Current status: awaiting an upstream fix in the Codex CLI or OpenAI Responses API. No workaround is applied on the Nighthawk side. Promptfoo evaluations for the codex provider may show intermittent errors for this reason.
Skills¶
A skill is a reusable, project-scoped instruction set that a coding agent can discover and execute. Claude Code skills use .claude/skills/ (documentation); Codex skills use .agents/skills/ (documentation). Nighthawk does not define its own skill format -- it delegates to the backend CLI's native skill system.
All three backends can execute skills. A skill is a directory with a SKILL.md file that the CLI loads from its standard skill directories. You can share one skill definition across both backends using symlinks:
project-root/
├── skills/
│ └── summarize-feedback/
│ └── SKILL.md
├── .claude/
│ └── skills -> ../skills
└── .agents/
└── skills -> ../skills
Each backend reads skills from its own directory convention:
- Claude Code (SDK and CLI):
.claude/skills/ - Codex:
.agents/skills/
The symlink approach above lets a single skill definition serve both backends.

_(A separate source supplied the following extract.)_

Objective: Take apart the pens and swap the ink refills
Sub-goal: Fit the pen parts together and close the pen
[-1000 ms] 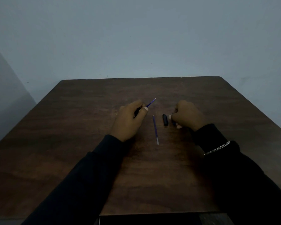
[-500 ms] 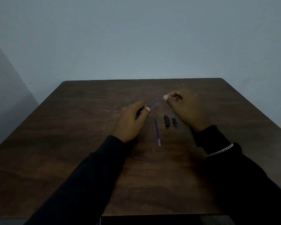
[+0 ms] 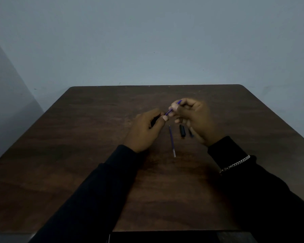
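Note:
My left hand (image 3: 146, 128) is closed around a dark pen barrel (image 3: 154, 120), mostly hidden in the fist. A thin purple ink refill (image 3: 169, 112) sticks out of the barrel up and to the right. My right hand (image 3: 195, 118) pinches that refill near its far end with thumb and forefinger. On the brown table (image 3: 95, 155) lies a second refill (image 3: 171, 140), blue-purple with a pale end toward me. To its right lie a short black pen part (image 3: 182, 131) and a small blue pen part (image 3: 191, 132), the latter partly under my right hand.
The table's far edge meets a plain grey-blue wall. A dark object (image 3: 165, 237) sits at the table's near edge between my sleeves. A metal chain bracelet (image 3: 235, 164) is on my right wrist.
My right hand left the small parts on the table, rose to the left and took hold of the refill sticking out of the barrel in my left hand.

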`<state>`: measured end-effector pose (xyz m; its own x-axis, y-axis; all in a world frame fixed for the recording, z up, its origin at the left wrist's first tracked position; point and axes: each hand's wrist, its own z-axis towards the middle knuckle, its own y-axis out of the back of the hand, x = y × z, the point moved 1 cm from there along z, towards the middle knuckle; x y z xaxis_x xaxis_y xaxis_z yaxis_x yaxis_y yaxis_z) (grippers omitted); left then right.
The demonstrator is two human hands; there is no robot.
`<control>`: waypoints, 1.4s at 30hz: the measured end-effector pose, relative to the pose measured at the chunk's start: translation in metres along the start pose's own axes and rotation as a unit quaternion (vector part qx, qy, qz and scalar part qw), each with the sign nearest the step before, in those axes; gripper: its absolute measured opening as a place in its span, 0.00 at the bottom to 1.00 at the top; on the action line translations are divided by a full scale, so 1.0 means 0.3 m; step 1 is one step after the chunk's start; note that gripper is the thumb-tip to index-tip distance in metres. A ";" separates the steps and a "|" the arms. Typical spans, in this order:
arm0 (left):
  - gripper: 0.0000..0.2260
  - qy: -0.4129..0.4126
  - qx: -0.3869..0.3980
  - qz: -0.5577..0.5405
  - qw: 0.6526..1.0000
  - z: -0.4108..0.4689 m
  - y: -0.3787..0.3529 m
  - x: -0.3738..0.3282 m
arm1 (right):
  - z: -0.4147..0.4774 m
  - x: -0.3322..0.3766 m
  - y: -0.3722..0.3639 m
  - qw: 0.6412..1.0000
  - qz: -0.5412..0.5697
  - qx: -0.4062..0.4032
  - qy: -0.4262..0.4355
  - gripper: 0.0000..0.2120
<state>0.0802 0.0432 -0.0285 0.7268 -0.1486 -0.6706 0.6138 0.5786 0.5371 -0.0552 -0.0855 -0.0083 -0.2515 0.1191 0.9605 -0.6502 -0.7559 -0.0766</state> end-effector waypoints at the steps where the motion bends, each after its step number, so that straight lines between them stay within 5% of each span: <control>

Skill configuration differs between backends:
- Claude Code (SDK and CLI): supports SKILL.md frontmatter fields such as
context,agent,allowed-tools, anddisable-model-invocation. See the Claude Code skills documentation for available options. - Codex: uses a separate
agents/openai.yamlfile for invocation policy and tool dependencies. See the Codex skills documentation for available options.
Example SKILL.md:
---
name: summarize-feedback
description: Summarize feedback using available helper functions.
---
Call `group_feedback_by_topic(feedback_items=<feedback_items>)`.
Use the returned groups to set <:summary_markdown> as exactly 3 bullet points.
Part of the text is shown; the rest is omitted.